## Exercise description
For this exercise, return exactly the lines of the material below that begin at the one with "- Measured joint" and stop after the one with "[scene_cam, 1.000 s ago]".

▶

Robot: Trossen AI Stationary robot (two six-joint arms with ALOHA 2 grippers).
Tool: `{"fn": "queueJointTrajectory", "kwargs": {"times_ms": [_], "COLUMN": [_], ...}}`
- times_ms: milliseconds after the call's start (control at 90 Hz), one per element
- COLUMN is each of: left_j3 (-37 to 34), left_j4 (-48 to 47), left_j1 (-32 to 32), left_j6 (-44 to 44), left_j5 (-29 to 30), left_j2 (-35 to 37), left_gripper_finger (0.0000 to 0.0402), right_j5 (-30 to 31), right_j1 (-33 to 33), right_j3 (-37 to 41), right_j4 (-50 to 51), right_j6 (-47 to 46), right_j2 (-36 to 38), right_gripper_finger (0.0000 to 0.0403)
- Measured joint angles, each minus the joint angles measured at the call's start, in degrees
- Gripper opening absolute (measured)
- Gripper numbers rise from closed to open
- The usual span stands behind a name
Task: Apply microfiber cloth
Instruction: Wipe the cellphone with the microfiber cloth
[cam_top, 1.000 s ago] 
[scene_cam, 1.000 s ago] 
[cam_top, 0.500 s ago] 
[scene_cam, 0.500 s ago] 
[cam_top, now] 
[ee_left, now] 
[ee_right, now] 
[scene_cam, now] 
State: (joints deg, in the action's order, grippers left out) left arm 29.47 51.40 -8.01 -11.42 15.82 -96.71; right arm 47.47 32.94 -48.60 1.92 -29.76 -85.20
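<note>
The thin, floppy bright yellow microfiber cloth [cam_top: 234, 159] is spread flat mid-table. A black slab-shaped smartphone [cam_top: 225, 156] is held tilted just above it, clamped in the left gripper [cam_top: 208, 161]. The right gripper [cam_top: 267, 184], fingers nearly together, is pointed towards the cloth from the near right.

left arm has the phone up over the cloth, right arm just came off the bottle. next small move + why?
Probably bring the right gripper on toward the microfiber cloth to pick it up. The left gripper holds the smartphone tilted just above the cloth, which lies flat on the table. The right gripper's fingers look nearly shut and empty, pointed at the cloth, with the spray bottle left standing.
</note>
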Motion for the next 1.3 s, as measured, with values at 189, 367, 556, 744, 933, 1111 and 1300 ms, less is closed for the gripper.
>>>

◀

## Result
- Measured joint angles, each minus the joint angles measured at the call's start, in degrees
- Gripper opening absolute (measured)
- Gripper numbers rise from closed to open
- The usual span stands behind a name
Task: Apply microfiber cloth
Instruction: Wipe the cellphone with the microfiber cloth
[cam_top, 1.000 s ago] 
[scene_cam, 1.000 s ago] 

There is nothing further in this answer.